=== PROBLEM ===
Please return all lines of the data below containing the string "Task".

════

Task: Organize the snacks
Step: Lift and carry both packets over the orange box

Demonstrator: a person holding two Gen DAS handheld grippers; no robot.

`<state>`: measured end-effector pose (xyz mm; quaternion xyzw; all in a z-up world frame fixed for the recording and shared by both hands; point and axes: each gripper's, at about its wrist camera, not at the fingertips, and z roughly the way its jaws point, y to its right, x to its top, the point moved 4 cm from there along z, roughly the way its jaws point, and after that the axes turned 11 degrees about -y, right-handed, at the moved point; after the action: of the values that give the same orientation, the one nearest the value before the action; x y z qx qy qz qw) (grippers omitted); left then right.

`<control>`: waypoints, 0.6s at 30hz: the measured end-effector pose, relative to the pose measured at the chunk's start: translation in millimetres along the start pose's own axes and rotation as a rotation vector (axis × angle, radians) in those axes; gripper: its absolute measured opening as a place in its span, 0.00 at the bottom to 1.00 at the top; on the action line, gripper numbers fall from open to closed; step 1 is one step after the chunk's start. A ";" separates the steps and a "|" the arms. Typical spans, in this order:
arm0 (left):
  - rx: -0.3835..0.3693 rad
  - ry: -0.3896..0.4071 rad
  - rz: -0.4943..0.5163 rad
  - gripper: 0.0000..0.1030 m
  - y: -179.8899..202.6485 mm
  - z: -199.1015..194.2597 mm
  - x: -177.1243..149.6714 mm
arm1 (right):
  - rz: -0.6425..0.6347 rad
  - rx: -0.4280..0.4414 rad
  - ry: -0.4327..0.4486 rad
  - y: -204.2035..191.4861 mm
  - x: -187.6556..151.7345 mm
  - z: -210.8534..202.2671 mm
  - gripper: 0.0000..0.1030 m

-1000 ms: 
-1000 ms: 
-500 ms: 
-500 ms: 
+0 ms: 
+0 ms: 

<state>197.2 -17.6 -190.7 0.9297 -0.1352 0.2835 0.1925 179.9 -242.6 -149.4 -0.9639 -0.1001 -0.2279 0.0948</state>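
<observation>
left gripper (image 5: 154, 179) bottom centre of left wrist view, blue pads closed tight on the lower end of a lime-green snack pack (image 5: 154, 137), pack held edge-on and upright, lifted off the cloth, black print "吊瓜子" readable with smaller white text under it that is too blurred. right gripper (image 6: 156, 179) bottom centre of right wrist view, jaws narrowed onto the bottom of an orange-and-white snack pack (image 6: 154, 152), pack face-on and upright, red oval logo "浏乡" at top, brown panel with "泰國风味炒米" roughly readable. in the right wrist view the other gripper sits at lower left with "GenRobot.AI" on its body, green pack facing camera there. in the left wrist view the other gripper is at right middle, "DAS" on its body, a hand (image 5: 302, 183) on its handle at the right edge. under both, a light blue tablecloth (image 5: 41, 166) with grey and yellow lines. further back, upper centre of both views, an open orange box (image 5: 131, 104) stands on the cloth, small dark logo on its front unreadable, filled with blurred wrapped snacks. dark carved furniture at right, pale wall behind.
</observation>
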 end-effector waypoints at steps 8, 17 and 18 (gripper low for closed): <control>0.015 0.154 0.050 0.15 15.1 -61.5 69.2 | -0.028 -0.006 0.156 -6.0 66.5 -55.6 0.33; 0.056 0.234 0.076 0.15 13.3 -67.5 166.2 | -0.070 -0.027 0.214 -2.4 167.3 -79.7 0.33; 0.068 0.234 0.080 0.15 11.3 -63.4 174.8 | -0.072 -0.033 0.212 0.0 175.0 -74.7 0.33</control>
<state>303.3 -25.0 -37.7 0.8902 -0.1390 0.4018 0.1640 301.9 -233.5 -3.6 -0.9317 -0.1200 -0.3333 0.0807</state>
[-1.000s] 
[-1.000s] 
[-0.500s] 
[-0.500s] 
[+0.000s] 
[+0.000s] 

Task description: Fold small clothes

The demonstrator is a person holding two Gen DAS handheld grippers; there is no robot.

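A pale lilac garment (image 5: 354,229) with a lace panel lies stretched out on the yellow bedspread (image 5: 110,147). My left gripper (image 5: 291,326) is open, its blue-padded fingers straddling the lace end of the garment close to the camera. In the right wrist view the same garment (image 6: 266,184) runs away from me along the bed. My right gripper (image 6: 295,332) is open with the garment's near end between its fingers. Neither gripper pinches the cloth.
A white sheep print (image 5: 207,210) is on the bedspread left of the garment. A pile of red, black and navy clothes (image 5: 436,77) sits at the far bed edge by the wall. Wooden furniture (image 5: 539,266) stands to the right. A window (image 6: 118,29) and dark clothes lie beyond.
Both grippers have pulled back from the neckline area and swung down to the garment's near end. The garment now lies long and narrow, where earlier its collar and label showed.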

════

=== RESPONSE FOR THIS EXERCISE ===
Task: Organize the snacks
Task description: Fold small clothes

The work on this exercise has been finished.